The management program 32200 divides the number of detected events/number of satisfied actions 32164 of a relevant RCA expansion rule by a total number of events/actions and sets a value obtained by the division as the certainty factor 32165 (S30542).
If all the RCA expansion rule IDs acquired in S30540 are already processed, the management program 32200 ends the addition processing. If an unprocessed RCA expansion rule ID is present, the management program 32200 repeats the processing in S30541 and S30542.
<Action Execution Processing>
First, the management program 32200 extracts one execution action ID from the action queue 32220 (S390), refers to the action execution management table (TBL_ACT) 32140, and determines whether the execution state 32144 of the execution action ID is under execution (S391). When the same action is executed by another event, if execution of the same action is processed from the present event, the management program 32200 ends the same action executed earlier. The present action is not executed and an action execution result of the last time is diverted as an action execution result of this time.
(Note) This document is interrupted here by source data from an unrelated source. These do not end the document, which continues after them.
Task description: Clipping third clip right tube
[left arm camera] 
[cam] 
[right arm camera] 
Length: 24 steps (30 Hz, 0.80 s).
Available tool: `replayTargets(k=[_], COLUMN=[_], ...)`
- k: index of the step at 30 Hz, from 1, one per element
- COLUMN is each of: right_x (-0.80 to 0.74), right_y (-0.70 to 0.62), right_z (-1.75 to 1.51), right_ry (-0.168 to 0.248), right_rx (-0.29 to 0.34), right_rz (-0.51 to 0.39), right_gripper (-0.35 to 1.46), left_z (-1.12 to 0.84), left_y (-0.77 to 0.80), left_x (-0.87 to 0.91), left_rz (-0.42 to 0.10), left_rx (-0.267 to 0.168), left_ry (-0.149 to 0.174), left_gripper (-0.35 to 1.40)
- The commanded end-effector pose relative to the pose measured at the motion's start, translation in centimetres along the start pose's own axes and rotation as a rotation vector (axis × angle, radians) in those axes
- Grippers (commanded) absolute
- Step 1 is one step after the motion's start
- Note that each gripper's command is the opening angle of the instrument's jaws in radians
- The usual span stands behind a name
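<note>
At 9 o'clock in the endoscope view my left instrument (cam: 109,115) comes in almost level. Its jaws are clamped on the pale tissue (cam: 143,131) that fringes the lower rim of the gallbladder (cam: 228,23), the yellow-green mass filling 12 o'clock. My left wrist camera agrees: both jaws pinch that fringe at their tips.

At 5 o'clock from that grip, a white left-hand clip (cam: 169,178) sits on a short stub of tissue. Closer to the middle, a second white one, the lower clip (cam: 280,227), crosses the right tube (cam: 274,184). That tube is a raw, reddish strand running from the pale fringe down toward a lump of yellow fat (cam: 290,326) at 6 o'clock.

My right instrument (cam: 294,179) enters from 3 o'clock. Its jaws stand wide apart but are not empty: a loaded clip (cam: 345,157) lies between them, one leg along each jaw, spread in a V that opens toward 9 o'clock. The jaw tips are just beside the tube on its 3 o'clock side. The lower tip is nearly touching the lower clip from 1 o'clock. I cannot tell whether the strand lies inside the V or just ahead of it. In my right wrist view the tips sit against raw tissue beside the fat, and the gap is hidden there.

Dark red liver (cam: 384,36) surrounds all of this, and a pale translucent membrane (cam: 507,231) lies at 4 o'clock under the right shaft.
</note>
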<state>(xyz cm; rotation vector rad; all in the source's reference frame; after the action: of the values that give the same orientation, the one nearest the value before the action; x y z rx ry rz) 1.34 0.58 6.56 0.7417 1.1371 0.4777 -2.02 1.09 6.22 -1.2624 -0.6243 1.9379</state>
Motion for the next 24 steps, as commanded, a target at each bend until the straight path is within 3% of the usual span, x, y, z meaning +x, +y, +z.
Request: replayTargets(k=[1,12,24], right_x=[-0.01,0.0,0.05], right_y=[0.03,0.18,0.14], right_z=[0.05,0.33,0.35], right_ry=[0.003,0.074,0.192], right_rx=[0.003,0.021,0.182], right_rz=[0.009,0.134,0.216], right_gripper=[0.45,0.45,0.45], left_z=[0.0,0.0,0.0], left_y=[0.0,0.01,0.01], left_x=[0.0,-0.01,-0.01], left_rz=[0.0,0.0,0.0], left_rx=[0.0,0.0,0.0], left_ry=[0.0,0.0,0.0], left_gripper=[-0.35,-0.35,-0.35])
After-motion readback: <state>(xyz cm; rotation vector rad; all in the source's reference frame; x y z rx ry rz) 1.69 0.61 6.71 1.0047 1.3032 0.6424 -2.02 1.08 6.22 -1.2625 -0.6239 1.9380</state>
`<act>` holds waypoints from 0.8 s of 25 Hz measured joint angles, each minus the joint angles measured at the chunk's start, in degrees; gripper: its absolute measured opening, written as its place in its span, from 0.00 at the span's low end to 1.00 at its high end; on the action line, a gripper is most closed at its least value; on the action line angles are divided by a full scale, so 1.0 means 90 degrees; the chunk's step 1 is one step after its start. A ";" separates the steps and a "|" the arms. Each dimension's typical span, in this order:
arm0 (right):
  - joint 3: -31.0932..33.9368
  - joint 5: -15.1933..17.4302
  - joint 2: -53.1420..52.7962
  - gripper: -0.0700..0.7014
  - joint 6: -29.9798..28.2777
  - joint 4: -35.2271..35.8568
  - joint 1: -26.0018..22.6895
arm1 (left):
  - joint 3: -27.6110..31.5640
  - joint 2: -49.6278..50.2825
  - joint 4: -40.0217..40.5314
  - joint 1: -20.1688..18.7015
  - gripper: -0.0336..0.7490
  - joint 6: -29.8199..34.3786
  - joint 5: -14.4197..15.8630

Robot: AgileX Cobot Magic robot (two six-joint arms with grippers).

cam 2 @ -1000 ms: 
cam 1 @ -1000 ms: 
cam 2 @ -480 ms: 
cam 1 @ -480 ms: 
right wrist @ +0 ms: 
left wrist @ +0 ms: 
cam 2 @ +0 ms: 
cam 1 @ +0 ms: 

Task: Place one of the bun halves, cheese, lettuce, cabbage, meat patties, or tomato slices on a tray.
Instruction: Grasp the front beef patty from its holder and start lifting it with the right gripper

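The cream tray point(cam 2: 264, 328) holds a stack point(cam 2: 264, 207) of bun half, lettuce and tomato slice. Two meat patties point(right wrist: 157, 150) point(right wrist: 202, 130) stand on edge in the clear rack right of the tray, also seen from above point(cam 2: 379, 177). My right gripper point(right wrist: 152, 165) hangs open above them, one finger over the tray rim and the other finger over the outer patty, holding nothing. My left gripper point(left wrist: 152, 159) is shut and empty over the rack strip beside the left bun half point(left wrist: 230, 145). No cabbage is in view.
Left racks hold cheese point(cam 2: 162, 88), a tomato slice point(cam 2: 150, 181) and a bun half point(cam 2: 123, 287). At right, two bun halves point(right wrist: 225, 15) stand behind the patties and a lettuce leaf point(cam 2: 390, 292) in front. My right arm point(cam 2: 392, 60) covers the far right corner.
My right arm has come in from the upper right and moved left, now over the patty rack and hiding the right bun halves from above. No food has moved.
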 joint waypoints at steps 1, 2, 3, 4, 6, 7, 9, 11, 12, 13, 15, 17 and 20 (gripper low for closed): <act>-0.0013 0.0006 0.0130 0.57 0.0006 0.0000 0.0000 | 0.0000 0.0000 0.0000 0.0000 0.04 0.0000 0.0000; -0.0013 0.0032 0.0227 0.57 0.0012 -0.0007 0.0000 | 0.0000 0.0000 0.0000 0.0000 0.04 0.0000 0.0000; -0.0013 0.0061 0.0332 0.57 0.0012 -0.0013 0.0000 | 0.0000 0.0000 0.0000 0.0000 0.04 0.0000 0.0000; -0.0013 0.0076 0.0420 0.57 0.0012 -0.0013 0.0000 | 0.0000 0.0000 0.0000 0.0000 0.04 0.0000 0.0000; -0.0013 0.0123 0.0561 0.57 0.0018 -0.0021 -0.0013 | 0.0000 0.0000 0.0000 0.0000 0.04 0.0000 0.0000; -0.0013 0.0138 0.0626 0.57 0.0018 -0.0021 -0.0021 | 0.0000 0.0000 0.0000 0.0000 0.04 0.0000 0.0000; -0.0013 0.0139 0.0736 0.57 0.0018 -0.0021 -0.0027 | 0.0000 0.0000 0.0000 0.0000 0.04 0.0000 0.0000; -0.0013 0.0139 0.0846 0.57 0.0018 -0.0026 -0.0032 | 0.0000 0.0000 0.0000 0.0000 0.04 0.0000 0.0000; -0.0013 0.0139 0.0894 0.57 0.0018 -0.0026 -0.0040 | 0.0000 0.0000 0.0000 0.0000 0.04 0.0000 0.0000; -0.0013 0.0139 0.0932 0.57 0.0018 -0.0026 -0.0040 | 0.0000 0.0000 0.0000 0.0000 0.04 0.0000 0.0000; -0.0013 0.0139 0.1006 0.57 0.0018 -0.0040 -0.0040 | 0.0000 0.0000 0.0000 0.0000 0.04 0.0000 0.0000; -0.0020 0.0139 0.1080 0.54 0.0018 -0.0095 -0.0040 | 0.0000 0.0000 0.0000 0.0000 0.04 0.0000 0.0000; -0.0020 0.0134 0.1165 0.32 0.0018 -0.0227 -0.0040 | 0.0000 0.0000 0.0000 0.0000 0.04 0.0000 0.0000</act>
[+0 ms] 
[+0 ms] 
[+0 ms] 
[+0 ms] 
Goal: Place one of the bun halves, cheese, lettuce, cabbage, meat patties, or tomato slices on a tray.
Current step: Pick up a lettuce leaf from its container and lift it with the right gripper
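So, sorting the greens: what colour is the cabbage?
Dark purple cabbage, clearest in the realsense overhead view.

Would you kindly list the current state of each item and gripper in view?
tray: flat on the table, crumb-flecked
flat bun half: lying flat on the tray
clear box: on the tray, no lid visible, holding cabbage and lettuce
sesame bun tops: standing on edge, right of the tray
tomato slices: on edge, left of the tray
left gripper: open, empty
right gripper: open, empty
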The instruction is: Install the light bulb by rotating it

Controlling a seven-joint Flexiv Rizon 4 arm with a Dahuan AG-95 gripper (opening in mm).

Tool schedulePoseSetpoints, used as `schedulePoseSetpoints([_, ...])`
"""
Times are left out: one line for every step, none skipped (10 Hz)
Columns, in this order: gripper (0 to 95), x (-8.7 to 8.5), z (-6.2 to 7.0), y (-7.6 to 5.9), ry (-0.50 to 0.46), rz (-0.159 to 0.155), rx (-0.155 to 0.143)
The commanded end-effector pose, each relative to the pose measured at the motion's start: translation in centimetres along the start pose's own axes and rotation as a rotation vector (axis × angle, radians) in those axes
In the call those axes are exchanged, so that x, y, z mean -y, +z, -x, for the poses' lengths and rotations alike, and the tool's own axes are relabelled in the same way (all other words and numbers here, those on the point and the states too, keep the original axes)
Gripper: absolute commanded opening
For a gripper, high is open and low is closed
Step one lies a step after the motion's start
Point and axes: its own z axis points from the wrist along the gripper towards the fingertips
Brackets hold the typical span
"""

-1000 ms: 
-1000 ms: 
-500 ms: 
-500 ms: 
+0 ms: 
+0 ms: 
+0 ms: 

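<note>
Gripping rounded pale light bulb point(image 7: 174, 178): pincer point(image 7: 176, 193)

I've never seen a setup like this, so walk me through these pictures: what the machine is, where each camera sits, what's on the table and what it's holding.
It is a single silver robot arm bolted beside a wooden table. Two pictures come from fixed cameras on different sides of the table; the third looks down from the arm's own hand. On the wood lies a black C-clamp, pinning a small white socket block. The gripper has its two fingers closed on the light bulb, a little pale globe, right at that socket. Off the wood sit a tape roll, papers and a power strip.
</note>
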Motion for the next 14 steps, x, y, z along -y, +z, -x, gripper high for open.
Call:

When the execution state is under execution (in the case of Yes in S391), the management program 32200 ends the processing concerning the action ID.
When the execution state is not under execution (in the case of No in S391), the management program 32200 refers to the event/action expiration management table (TBL_EVT_ACT_EXPIRATION) 32150 and determines whether the state 32152 is valid (S392).
When the state is valid (in the case of Yes in S392), the management program 32200 ends the processing concerning the action ID. In this case, since an execution result of the same action has not expired yet, the same execution result is diverted to the execution action ID. Consequently, processing is made efficient without executing the same action many times even if the same action execution command is issued within a predetermined time.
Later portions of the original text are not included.